RE_CONTEXT_INDEP_OPS
Treat certain wildcards characters as wildcards only in certain
contexts. Specifically, this applies to:
^ - only special at the beginning of a line, or after ( or |
$ - only special at the end of a line, or before ) or |
*, +, ? - only special when not after the beginning of a line,
(, or |
Some programs have a combination of the above flags as their default.
The following flags give the syntax of some well-known Unix
utilities in terms of the above flags:
RE_SYNTAX_AWK - emulate awk regular expressions
RE_SYNTAX_EGREP - emulate egrep regular expressions
RE_SYNTAX_GREP - emulate grep regular expressions
RE_SYNTAX_EMACS - emulate emacs-like regular expressions
If re_compile_pattern() is successful in compiling the given regular
expression, a NULL pointer is returned. If an error condition occurs,
a pointer to one of the following fixed strings is returned.

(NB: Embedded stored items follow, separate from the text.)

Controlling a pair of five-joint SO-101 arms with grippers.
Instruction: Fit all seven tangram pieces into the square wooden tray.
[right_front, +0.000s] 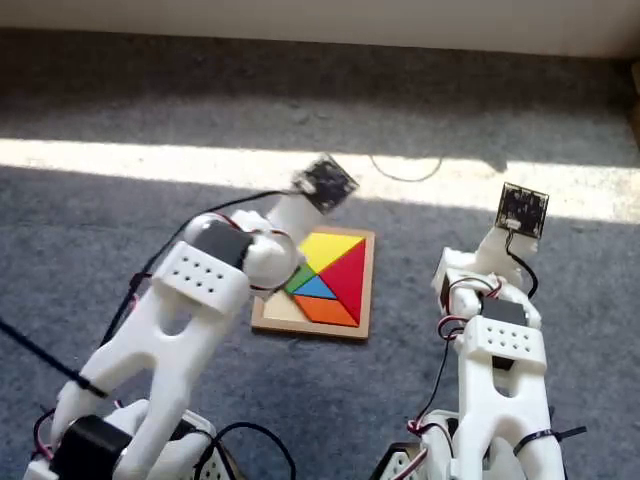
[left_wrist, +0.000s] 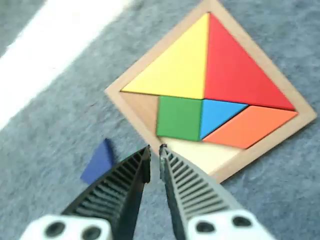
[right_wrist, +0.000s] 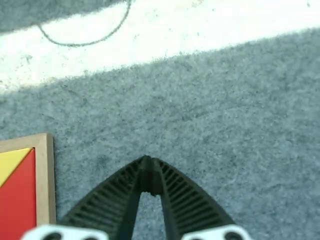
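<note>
The square wooden tray (left_wrist: 305, 116) lies on grey carpet and holds a yellow triangle (left_wrist: 175, 67), a red triangle (left_wrist: 235, 70), a green square (left_wrist: 179, 117), a light blue triangle (left_wrist: 216, 112), an orange parallelogram (left_wrist: 250, 127) and a cream triangle (left_wrist: 205, 155). One small triangular slot (left_wrist: 142, 107) beside the green square shows bare wood. A dark blue triangle (left_wrist: 99, 161) rests on the carpet just outside the tray. My left gripper (left_wrist: 154, 149) hovers shut and empty at the tray's edge, between the blue triangle and the cream piece. My right gripper (right_wrist: 147, 161) is shut over bare carpet, beside the tray's side (right_wrist: 47, 175).
In the high view the left arm (right_front: 190, 300) leans over the tray (right_front: 365, 285) and the right arm (right_front: 495, 350) stands folded to its right. A thin cable (right_front: 405, 172) lies in a sunlit strip of carpet beyond the tray.
</note>
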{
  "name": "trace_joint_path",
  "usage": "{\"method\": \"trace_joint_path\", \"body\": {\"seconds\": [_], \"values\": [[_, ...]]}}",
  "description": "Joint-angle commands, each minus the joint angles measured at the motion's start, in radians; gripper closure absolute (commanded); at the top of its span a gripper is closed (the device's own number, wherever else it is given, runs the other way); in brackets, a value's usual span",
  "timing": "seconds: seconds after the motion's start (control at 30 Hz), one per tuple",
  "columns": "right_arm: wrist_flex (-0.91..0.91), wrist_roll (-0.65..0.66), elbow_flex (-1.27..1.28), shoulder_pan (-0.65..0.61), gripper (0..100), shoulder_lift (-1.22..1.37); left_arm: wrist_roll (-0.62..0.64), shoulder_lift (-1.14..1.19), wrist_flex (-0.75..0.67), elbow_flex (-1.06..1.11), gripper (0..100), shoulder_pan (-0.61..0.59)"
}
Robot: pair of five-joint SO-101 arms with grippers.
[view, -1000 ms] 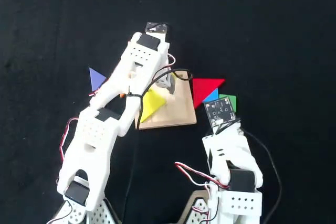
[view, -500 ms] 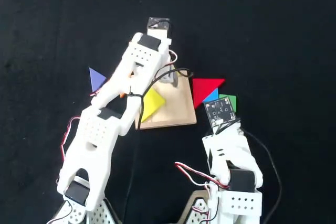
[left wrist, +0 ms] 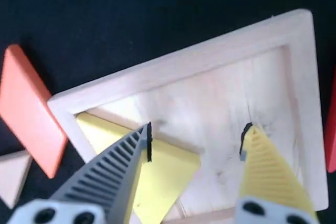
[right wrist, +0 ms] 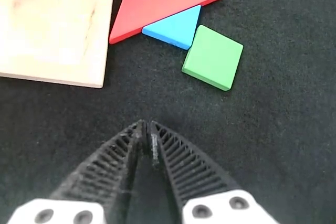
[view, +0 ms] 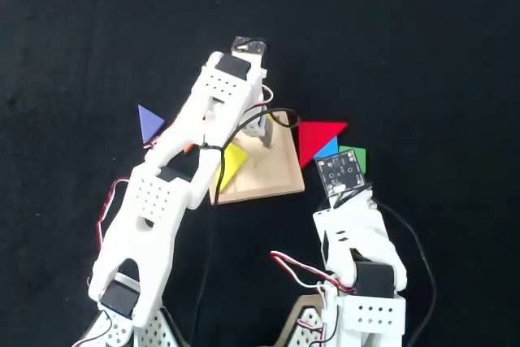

"Invalid regular expression" - eg: "\(ab\)*123\" has an
invalid trailing '\'
"Unmatched \(" - eg: "\(ab*123" has no
closing "\)"
"Unmatched \)" - eg: "ab\)*123" has no
opening "\("
"Premature end of regular expression" - eg: "foo[1-9" has no ']'
"Nesting too deep" - you have too many levels
of groupings: "\( \)"
"Regular expression too big" - the regular expression
needed more than 64K to
store -- Try using a
shorter one!
"Memory exhausted" - Close some windows!
D0 D0
LONG re_compile_fastmap(bufp)
struct re_pattern_buffer *bufp;
If the initial part of a pattern does not match the string starting
at a certain position, the whole expression will not match the string
starting at that position.
On this basis, it is possible to compute which characters can
possibly be found at the start the pattern. If a string does not
start with one of these characters, it cannot match the pattern.
These collections of possible starting characters are called a
fastmap.
Fastmaps make pattern searching much faster by reducing the number of
failed full matches.
This function takes a compiled pattern in buffer `bufp' and computes
a fastmap for it, which is stored in the `fastmap' field of the
buffer. The fastmap is then used in the re_search() function while
searching a string for a regular expression. If this function is
not called before a re_search(), then re_search() will call it
for you.
D0 D0 D1 A0 A1 D2 D3
LONG re_search(pbufp, string, size, startpos, range, regs)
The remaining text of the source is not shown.